** Source material follows **

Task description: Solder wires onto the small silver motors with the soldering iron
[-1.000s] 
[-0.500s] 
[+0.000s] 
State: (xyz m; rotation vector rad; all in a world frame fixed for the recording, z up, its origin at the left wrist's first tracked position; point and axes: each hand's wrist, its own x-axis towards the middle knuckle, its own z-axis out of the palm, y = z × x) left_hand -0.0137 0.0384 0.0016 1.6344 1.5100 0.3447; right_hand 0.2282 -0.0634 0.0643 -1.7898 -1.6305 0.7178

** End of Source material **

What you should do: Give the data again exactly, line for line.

Exercise result:
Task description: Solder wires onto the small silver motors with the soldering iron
[-1.000s] 
[-0.500s] 
[+0.000s] 
State: (xyz m; rotation vector rad; all in a world frame fixed for the recording, z up, its origin at the left wrist's first tracked position; point and axes: each hand's wrist, its own x-axis towards the middle knuckle, its own z-axis out of the palm, y = z × x) left_hand -0.0137 0.0384 0.0016 1.6344 1.5100 0.3447; right_hand 0.2282 -0.0634 0.0643 -1.7898 -1.6305 0.7178

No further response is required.